VIDEO – The Bold, the Corrupt and the Beautiful de Yang Ya-che

Posté le 10 juin 2020 par

Film remarqué au 54ème Golden Horse Film Festival, The Bold, the Corrupt and the Beautiful est le troisième film du réalisateur taïwanais Yang Ya-che. Sorti fraîchement en vidéo chez Spectrum Films, il met en scène une Kara Hui glaçante dans un contexte politique acide.

Madame Tang est antiquaire. Accompagnée de ses deux filles, dont la beauté de la plus âgée lui sert dans les affaires, elle fait office d’intermédiaire entre les différentes couches des élites taïwanaises, aussi bien la classe politique que les financiers. Tout dérape lorsqu’un différend oppose une banque, un cabinet d’aménagement urbain et des politiques : il en résulte la mort d’une famille entière proche de Madame Tang, assassinée. Un enquêteur est dépêché ; Madame Tang essaie alors d’abattre toutes ses cartes afin de cacher ses plus sombres secrets…

Le titre du film de Yang Ya-che en dit long sur l’intention de son metteur en scène, que ce soit la version internationale ou originale. The Bold, the Corrupt and the Beautiful renvoie à The Bold and the Beautiful, soit Amour, Gloire et Beauté : dans la promotion du film était mise en avant une dimension soap opera, en présentant un milieu bourgeois, le luxe, le manoir des Tang, etc. L’ajout d’un troisième temps, « The Corrupt », une connotation plus agressive, fait allusion à Sergio Leone et son Le Bon, la Brute et le Truand. Le titre anglais avance une intrigue située chez des élites en pleine luxure, à l’image de la fameuse série américaine dans laquelle tout le monde trompe tout le monde, d’un point de vue marital et moral. Dans le film de Yang, la tromperie est avant tout psychologique, mais n’exclut pas une facette vaguement érotique à travers le personnage de Wu Ke-xi, la fille aînée. L’ajout du troisième mot laisse entrevoir que le fond du film est terrible d’un point de vue moral. Le titre taïwanais, Guanyin in Blood, est, quant à lui, plus clair, et se traduit par « Guanyin sanglante », Guanyin étant la déesse protectrice de Taïwan…

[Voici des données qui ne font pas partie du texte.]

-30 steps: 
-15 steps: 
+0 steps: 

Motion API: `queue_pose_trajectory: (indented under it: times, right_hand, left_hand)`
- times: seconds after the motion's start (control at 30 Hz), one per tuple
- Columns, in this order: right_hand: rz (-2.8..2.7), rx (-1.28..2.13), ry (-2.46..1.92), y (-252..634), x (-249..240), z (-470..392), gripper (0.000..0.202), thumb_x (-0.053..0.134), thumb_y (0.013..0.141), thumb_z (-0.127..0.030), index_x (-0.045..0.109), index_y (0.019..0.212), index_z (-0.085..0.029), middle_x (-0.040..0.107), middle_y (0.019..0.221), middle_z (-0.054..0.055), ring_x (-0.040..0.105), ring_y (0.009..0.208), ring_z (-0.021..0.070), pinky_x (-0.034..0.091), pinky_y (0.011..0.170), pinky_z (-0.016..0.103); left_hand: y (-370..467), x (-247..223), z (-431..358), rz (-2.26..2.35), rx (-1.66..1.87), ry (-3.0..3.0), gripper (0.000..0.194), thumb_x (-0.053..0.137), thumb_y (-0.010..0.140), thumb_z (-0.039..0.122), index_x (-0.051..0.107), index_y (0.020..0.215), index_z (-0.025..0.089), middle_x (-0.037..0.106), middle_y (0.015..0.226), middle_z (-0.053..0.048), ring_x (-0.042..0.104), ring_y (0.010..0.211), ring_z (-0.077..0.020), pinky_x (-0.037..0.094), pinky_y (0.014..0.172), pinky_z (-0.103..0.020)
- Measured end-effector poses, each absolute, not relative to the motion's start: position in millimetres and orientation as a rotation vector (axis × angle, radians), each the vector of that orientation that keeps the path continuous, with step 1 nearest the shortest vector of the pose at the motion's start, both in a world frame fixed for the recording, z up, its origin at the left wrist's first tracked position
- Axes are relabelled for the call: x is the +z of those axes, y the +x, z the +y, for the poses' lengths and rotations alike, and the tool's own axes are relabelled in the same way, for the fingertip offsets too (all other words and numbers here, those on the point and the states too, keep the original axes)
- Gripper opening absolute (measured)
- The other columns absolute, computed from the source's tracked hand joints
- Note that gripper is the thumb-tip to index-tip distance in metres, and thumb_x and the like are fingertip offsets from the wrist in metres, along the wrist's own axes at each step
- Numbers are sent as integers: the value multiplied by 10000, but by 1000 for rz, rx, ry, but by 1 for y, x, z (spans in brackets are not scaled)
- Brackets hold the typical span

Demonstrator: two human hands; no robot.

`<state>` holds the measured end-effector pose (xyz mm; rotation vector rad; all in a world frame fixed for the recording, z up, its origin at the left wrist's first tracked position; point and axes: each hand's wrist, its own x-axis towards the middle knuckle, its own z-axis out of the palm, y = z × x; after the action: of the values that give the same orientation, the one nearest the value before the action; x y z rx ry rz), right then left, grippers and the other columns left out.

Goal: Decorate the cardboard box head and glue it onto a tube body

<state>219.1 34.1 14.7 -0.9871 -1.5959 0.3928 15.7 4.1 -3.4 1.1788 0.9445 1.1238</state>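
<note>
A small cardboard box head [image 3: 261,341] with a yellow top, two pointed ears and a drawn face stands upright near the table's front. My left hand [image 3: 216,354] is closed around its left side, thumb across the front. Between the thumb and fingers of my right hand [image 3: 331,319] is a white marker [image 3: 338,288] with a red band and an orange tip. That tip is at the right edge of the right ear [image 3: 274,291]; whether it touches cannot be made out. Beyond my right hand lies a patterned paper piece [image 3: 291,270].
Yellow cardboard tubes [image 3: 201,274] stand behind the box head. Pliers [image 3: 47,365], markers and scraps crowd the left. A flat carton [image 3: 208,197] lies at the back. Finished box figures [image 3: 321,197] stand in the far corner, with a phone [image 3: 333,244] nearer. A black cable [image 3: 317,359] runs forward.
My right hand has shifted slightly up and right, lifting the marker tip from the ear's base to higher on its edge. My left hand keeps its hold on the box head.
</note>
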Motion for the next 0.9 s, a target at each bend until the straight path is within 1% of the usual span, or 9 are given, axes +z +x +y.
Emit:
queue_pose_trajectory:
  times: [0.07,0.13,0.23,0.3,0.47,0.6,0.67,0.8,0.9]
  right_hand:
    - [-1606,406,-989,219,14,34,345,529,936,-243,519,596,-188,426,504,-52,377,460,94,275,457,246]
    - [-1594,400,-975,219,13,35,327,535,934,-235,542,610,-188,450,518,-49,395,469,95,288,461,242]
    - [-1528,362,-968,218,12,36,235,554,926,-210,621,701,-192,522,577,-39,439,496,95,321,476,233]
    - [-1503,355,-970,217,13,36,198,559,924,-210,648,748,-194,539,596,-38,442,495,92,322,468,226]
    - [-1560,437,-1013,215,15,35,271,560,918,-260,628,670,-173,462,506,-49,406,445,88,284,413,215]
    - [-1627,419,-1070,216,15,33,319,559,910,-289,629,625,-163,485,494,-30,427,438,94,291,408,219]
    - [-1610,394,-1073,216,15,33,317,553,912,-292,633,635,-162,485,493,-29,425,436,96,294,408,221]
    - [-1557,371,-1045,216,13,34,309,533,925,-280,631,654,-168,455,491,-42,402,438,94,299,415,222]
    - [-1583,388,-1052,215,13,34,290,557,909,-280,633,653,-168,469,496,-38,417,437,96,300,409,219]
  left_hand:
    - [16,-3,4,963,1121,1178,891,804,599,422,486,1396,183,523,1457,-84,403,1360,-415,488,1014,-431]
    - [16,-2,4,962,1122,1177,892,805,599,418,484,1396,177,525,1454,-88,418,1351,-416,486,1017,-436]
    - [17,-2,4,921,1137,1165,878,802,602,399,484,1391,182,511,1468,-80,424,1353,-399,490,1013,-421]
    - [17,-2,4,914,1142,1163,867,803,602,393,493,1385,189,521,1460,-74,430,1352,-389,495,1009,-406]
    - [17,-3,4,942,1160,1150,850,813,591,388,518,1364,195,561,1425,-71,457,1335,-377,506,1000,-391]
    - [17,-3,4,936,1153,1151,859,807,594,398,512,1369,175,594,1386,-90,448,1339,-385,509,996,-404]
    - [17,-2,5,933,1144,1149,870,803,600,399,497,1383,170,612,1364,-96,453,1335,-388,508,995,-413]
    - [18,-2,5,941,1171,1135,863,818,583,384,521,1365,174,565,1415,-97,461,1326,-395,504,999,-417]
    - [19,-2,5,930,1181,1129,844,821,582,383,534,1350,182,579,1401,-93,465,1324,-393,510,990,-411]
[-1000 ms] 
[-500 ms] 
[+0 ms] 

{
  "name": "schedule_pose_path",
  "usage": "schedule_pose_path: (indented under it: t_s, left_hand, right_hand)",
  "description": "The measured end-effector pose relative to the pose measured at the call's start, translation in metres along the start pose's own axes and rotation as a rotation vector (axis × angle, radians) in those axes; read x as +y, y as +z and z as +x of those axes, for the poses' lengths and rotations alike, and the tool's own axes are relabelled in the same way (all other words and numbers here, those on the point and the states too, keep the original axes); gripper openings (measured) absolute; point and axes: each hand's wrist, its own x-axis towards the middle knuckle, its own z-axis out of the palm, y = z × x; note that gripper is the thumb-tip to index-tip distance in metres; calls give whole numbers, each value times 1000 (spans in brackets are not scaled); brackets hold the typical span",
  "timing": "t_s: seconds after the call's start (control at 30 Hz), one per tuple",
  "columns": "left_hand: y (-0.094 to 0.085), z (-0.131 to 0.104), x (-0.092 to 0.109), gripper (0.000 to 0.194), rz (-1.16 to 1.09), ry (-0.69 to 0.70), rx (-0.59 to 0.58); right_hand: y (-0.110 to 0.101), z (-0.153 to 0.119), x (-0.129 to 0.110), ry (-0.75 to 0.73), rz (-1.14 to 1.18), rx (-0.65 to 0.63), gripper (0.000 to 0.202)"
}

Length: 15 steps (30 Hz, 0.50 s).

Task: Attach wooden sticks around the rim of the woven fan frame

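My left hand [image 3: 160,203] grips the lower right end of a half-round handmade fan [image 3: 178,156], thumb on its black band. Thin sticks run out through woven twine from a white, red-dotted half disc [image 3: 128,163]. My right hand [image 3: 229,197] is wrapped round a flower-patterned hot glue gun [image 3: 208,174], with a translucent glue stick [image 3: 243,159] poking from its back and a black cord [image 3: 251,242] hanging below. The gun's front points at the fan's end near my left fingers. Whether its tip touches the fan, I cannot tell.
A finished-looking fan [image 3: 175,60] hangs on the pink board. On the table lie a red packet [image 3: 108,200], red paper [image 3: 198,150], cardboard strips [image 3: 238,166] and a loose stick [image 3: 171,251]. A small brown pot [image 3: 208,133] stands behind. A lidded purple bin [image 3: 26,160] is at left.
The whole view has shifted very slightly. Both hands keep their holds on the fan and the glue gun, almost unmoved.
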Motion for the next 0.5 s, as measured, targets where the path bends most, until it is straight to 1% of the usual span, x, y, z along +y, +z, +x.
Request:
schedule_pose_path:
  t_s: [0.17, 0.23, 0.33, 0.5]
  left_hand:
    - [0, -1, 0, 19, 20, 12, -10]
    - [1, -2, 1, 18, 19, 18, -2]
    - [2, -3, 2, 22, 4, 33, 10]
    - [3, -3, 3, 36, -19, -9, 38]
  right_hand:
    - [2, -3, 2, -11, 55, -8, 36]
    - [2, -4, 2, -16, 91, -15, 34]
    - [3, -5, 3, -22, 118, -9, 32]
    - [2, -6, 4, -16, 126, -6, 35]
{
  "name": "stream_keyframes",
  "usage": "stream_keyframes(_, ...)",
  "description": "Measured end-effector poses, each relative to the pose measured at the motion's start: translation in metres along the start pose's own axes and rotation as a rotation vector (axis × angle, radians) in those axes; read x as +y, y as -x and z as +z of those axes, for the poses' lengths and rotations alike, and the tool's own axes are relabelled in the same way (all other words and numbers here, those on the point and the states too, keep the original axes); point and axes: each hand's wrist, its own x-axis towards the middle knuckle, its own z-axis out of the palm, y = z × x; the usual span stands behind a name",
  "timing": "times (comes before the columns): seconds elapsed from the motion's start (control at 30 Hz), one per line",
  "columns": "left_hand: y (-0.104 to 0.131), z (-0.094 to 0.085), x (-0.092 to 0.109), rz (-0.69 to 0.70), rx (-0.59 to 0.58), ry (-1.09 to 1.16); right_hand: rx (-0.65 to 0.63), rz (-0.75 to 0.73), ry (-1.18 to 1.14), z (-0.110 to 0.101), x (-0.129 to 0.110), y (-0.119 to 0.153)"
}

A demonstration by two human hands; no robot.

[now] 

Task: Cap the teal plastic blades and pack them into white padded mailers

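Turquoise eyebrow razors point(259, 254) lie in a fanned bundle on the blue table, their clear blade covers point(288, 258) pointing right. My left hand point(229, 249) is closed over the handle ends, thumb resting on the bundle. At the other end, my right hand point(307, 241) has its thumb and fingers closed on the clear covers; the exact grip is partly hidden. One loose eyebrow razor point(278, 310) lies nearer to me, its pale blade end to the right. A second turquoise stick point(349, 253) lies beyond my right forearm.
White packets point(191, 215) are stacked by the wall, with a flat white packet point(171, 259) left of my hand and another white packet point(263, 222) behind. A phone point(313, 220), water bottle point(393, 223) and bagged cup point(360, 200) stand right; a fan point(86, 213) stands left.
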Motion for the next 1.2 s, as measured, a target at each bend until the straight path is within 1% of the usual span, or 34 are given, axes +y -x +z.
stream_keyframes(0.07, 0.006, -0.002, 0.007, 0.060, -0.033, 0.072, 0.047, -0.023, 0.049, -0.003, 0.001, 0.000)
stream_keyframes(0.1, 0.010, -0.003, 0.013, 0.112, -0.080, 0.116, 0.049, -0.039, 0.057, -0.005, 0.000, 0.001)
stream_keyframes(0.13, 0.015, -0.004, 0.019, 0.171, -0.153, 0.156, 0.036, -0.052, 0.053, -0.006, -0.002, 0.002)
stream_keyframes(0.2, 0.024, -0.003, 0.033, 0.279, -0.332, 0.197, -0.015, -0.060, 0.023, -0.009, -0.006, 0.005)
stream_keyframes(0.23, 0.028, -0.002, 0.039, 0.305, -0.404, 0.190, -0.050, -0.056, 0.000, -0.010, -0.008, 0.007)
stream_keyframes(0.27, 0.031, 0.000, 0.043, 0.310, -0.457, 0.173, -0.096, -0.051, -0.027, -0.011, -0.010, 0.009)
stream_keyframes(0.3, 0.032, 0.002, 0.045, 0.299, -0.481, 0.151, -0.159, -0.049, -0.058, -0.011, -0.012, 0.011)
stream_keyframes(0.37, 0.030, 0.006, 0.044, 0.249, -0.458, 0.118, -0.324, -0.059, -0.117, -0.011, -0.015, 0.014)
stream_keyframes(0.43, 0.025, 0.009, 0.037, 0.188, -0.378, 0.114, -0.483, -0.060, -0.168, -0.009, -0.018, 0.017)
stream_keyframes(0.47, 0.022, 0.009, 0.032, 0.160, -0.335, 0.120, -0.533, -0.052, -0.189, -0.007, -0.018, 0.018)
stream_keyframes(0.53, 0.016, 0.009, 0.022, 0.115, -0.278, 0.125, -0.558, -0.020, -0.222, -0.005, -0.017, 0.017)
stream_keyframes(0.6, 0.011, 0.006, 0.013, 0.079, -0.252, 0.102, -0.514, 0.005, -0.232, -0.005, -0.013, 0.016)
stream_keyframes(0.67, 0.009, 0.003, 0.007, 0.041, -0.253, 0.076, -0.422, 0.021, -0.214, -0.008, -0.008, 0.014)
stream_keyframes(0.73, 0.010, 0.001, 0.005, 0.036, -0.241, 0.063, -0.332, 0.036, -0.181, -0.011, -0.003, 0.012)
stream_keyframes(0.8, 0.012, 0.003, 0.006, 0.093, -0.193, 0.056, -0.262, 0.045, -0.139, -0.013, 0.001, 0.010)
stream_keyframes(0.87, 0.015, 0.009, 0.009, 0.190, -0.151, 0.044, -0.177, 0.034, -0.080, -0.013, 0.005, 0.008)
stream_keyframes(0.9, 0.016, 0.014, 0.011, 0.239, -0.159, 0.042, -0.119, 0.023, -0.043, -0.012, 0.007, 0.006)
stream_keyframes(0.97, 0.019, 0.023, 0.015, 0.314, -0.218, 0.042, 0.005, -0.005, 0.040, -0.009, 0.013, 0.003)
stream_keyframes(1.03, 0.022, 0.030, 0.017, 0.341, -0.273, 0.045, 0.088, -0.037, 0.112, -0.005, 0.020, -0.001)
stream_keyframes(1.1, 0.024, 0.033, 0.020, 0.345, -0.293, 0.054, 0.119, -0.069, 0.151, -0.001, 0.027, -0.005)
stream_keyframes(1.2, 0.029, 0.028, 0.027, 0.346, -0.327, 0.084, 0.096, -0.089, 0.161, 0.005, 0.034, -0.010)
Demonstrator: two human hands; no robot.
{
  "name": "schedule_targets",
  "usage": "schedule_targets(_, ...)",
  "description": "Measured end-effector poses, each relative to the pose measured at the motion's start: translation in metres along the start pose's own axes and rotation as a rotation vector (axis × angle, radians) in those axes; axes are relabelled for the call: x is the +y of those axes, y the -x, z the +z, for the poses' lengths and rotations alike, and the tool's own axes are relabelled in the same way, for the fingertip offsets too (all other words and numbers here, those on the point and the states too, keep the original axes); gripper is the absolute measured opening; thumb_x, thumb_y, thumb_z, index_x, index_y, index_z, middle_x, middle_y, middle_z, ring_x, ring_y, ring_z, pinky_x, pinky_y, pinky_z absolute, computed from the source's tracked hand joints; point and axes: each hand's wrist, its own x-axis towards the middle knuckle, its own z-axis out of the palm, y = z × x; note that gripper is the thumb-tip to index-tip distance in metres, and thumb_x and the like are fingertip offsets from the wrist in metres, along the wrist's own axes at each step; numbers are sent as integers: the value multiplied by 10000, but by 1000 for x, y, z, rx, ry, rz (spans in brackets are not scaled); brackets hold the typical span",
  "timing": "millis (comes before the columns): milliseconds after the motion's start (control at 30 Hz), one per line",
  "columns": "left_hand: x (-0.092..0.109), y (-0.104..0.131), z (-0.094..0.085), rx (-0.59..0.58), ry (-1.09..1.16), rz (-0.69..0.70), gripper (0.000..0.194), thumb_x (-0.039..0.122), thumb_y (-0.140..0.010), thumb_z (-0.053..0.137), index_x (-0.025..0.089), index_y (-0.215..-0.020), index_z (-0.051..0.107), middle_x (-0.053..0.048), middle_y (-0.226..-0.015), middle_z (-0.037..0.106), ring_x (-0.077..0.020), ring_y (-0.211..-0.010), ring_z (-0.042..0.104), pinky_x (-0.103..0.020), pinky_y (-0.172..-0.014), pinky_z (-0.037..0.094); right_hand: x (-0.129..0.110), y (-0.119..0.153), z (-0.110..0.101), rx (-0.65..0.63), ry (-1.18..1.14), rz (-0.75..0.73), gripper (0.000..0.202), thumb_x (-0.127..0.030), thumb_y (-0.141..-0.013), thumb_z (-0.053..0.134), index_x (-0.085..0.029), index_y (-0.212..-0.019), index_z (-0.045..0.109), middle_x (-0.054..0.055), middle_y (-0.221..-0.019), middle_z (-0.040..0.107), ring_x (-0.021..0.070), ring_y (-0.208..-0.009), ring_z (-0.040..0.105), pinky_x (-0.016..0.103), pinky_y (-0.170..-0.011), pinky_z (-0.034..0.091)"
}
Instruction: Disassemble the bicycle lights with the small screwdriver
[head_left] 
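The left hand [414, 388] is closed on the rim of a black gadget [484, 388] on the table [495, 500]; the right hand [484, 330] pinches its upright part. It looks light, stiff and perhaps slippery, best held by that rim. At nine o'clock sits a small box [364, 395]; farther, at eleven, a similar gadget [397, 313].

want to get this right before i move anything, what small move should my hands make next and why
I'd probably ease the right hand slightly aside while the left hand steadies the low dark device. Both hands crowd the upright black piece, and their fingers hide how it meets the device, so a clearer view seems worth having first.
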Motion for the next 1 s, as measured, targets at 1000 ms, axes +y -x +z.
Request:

Yang Ya-che fait le portrait d’un Taïwan qui se construit sur la tromperie et l’immoralité. Le renvoi à une histoire lointaine – l’allusion au Japon colonial ou les séquences entrecoupées de narration chantée chinoise traditionnelle – se mêle à la description d’un milieu politico-économique des plus sales. Yang Ya-che est un homme engagé, notamment pour l’environnement. Il n’est donc pas pas étonnant d’y trouver une sombre affaire de développement urbain en toile de fond du film, un projet sur lequel s’agrège aussi bien une dimension écologique que politique et financière. Du reste, ces personnages du milieu des élites s’agitent mais sont éclipsés par les agissements des trois protagonistes principaux, Madame Tang et ses filles. La grande histoire de Taïwan se noie dans les ambitions de la petite famille de Madame Tang, interprétée par Kara Hui d’une manière très subtile, et ses deux filles. Nous apprendrons au final que la cadette, composée par la jeune actrice Wen Qi, est un personnage complètement central et que le film s’articule autour d’elle. Elle cristallise à elle seule l’amour et la haine qui nourrit cette atmosphère malsaine, étant l’enjeu entre les personnages de Kara Hui et Wu Ke-xi.

Le film met toujours au centre ce triangle de personnages et se dirige peu à peu vers un dénouement sordide, dont l’effet fonctionne grâce à une atmosphère noire permanente et qui prend place dès le début. L’intrigue est trouble un long moment, car les dialogues ménagent les informations laissées au spectateur. Pour un public non-chinois, c’est d’autant plus difficile car le film jongle entre le mandarin, le taïwanais, le cantonais (et le japonais). Cela constitue malgré tout l’une des qualités principales du film, et forme une certaine complexité, une richesse d’un point de vue narratif. Le segment final dénote d’une grande noirceur et pourtant, à travers la réaction de Kara Hui, on décèle une capacité à aimer, malgré la froideur dont elle a fait preuve. Ceci est l’aspect mélodramatique du film, qui se mélange avec un fort suspense propre au thriller et surtout, une énorme charge politique à destination d’un milieu bourgeois vicié, qui s’adonne à l’entre-soi, à la trahison, à la violence. In fine, The Bold, the Corrupt and the Beautiful s’en prend à la construction du Taïwan démocrate, car ses bases seraient ultra-libérales et versent dans un aspect mafieux. On croirait le film très spécifique à son pays d’origine, mais ce propos est transposable dans un certain nombre de sociétés. Cette intention est d’ailleurs galvaudée, mais la construction qualitative du film lui rend son efficacité.

The Bold, the Corrupt and the Beautiful est un film stimulant, un drame de haute tenue et preuve du dynamisme du cinéma taïwanais contemporain. Avec Kara Hui en matrone charismatique, nous avons une nouvelle preuve que tous les cinémas chinois doivent beaucoup au cinéma de l’âge d’or de Hong Kong.

Bonus

L’édition de Spectrum présente deux bonus vidéo :

La présentation du film par Wafa Ghermani, spécialiste du cinéma taïwanais. Une fois encore, Wafa Ghermani contextualise à merveille ce film complexe et donne beaucoup de clés de compréhension.

Un avant-propos de Panos Kotzathanasis, journaliste du média Asian Movie Pulse. Son intervention complète celle de Wafa Ghermani et apporte d’autres clés et se double d’une analyse pertinente.

Le film-annonce.

Maxime Bauer.

The Bold, the Corrupt and the Beautiful de Yang Ya-che. Taïwan. 2017. Disponible en combo Blu-Ray/DVD en avril 2020 chez Spectrum Films.